TASK REQUIREMENTS
Reprint the entries without altering anything.

Top of RECORDS FOR THE TASK

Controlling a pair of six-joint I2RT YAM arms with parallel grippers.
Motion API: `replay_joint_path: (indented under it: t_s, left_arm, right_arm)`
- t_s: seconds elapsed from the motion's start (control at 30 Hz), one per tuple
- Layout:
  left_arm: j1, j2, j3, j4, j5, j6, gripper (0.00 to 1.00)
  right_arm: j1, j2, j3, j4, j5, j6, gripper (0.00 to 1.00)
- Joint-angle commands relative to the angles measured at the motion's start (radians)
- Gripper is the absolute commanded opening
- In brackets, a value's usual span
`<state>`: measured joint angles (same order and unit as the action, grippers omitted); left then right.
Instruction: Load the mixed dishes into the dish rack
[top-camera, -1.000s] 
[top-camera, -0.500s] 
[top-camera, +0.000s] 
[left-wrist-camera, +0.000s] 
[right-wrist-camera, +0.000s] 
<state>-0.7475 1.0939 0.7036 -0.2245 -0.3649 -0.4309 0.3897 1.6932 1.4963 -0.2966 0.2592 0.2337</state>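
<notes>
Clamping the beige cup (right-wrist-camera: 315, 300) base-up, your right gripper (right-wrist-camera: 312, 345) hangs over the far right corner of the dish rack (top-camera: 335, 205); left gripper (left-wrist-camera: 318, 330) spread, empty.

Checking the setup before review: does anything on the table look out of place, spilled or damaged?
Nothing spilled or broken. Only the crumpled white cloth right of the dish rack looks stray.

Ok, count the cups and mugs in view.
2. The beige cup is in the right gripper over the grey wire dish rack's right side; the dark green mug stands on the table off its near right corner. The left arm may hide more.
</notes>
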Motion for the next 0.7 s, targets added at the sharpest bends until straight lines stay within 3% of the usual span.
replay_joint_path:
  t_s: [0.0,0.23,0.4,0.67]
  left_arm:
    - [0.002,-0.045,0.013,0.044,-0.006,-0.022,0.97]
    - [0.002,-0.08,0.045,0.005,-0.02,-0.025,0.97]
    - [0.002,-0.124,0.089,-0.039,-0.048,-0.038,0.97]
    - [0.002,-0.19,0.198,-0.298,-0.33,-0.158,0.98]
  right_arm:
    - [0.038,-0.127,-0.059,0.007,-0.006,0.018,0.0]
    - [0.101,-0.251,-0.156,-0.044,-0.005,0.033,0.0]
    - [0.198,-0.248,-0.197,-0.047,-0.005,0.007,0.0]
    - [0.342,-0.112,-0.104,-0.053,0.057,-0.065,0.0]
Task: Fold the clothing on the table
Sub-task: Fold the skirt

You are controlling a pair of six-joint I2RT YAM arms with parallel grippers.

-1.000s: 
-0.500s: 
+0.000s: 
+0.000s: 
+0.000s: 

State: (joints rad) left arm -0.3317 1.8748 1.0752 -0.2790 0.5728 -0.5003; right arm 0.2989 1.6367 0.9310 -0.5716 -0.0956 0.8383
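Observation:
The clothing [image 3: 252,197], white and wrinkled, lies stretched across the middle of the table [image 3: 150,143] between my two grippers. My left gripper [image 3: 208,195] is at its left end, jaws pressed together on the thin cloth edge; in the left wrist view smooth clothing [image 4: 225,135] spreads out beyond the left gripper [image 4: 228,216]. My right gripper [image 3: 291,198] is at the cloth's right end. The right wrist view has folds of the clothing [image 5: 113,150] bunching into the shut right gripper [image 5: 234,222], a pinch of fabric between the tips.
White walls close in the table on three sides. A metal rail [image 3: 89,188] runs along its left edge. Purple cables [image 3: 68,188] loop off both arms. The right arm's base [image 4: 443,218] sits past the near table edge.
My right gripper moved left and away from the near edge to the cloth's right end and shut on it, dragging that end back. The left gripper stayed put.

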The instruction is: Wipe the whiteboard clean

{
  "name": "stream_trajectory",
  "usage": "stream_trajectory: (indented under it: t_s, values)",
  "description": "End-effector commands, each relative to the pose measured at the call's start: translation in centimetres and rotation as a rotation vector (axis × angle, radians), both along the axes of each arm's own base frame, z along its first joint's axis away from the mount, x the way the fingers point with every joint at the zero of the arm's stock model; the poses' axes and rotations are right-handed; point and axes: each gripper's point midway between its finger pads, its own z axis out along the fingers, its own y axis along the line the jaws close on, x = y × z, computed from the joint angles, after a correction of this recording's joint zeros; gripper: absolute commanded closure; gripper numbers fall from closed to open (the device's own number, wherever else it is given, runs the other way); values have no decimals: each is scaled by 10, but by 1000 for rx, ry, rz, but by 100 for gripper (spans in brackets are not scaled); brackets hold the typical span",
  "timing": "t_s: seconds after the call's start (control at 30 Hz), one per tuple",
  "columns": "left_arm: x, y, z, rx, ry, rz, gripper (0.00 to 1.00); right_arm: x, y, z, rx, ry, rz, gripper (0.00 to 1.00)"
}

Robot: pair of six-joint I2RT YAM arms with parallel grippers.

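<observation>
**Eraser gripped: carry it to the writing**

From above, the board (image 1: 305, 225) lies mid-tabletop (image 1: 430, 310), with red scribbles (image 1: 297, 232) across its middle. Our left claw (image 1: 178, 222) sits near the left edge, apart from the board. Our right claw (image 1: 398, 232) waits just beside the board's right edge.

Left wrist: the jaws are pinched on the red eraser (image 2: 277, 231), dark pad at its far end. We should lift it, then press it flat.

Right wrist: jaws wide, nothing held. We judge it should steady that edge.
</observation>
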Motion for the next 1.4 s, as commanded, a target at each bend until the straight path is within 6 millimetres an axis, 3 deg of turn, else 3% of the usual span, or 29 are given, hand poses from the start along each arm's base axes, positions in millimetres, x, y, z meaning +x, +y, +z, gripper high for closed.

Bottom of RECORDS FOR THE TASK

SOLUTION BELOW
Controlling a pair of six-joint I2RT YAM arms with parallel grippers.
Motion API: `replay_joint_path: (indented under it: t_s, left_arm, right_arm)`
- t_s: seconds elapsed from the motion's start (control at 30 Hz), one per tuple
- Layout:
  left_arm: j1, j2, j3, j4, j5, j6, gripper (0.00 to 1.00)
  right_arm: j1, j2, j3, j4, j5, j6, gripper (0.00 to 1.00)
- Joint-angle commands relative to the angles measured at the motion's start (radians)
- Gripper is the absolute commanded opening
- In brackets, a value's usual span
`<state>`: measured joint angles (same order and unit as the action, grippers omitted); left then right.
Instruction: Load the mixed dishes into the dish rack
[top-camera, -1.000s] 
[top-camera, -0.500s] 
[top-camera, +0.000s] 
[left-wrist-camera, +0.000s] 
[right-wrist-camera, +0.000s] 
<state>-0.7475 1.0939 0.7036 -0.2245 -0.3649 -0.4309 0.3897 1.6932 1.4963 -0.2966 0.2592 0.2337</state>
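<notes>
Clamping the beige cup (right-wrist-camera: 315, 300) base-up, your right gripper (right-wrist-camera: 312, 345) hangs over the far right corner of the dish rack (top-camera: 335, 205); left gripper (left-wrist-camera: 318, 330) spread, empty.

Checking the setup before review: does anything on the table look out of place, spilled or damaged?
Nothing spilled or broken. Only the crumpled white cloth right of the dish rack looks stray.

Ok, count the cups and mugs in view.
2. The beige cup is in the right gripper over the grey wire dish rack's right side; the dark green mug stands on the table off its near right corner. The left arm may hide more.
</notes>
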Motion for the next 0.7 s, targets added at the sharpest bends until straight lines stay within 3% of the usual span.
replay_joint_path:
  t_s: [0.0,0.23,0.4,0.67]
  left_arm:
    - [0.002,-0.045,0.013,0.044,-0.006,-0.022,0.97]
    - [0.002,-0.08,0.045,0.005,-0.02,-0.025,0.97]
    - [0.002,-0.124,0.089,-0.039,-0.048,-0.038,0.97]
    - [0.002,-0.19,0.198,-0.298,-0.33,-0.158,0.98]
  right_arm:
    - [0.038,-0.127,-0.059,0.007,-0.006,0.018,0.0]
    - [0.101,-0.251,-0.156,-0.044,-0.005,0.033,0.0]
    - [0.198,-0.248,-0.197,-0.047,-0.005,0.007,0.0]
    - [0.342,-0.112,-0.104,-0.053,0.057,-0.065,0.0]
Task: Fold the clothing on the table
Sub-task: Fold the skirt

You are controlling a pair of six-joint I2RT YAM arms with parallel grippers.

-1.000s: 
-0.500s: 
+0.000s: 
+0.000s: 
+0.000s: 

State: (joints rad) left arm -0.3317 1.8748 1.0752 -0.2790 0.5728 -0.5003; right arm 0.2989 1.6367 0.9310 -0.5716 -0.0956 0.8383
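Observation:
The clothing [image 3: 252,197], white and wrinkled, lies stretched across the middle of the table [image 3: 150,143] between my two grippers. My left gripper [image 3: 208,195] is at its left end, jaws pressed together on the thin cloth edge; in the left wrist view smooth clothing [image 4: 225,135] spreads out beyond the left gripper [image 4: 228,216]. My right gripper [image 3: 291,198] is at the cloth's right end. The right wrist view has folds of the clothing [image 5: 113,150] bunching into the shut right gripper [image 5: 234,222], a pinch of fabric between the tips.
White walls close in the table on three sides. A metal rail [image 3: 89,188] runs along its left edge. Purple cables [image 3: 68,188] loop off both arms. The right arm's base [image 4: 443,218] sits past the near table edge.
My right gripper moved left and away from the near edge to the cloth's right end and shut on it, dragging that end back. The left gripper stayed put.
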
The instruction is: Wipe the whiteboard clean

{
  "name": "stream_trajectory",
  "usage": "stream_trajectory: (indented under it: t_s, values)",
  "description": "End-effector commands, each relative to the pose measured at the call's start: translation in centimetres and rotation as a rotation vector (axis × angle, radians), both along the axes of each arm's own base frame, z along its first joint's axis away from the mount, x the way the fingers point with every joint at the zero of the arm's stock model; the poses' axes and rotations are right-handed; point and axes: each gripper's point midway between its finger pads, its own z axis out along the fingers, its own y axis along the line the jaws close on, x = y × z, computed from the joint angles, after a correction of this recording's joint zeros; gripper: absolute commanded closure; gripper numbers fall from closed to open (the device's own number, wherever else it is given, runs the other way); values have no decimals: each is scaled by 10, but by 1000 for rx, ry, rz, but by 100 for gripper (spans in brackets are not scaled); brackets hold the typical span",
  "timing": "t_s: seconds after the call's start (control at 30 Hz), one per tuple",
  "columns": "left_arm: x, y, z, rx, ry, rz, gripper (0.00 to 1.00); right_arm: x, y, z, rx, ry, rz, gripper (0.00 to 1.00)"
}

Robot: pair of six-joint I2RT YAM arms with parallel grippers.

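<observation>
**Eraser gripped: carry it to the writing**

From above, the board (image 1: 305, 225) lies mid-tabletop (image 1: 430, 310), with red scribbles (image 1: 297, 232) across its middle. Our left claw (image 1: 178, 222) sits near the left edge, apart from the board. Our right claw (image 1: 398, 232) waits just beside the board's right edge.

Left wrist: the jaws are pinched on the red eraser (image 2: 277, 231), dark pad at its far end. We should lift it, then press it flat.

Right wrist: jaws wide, nothing held. We judge it should steady that edge.
</observation>
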Motion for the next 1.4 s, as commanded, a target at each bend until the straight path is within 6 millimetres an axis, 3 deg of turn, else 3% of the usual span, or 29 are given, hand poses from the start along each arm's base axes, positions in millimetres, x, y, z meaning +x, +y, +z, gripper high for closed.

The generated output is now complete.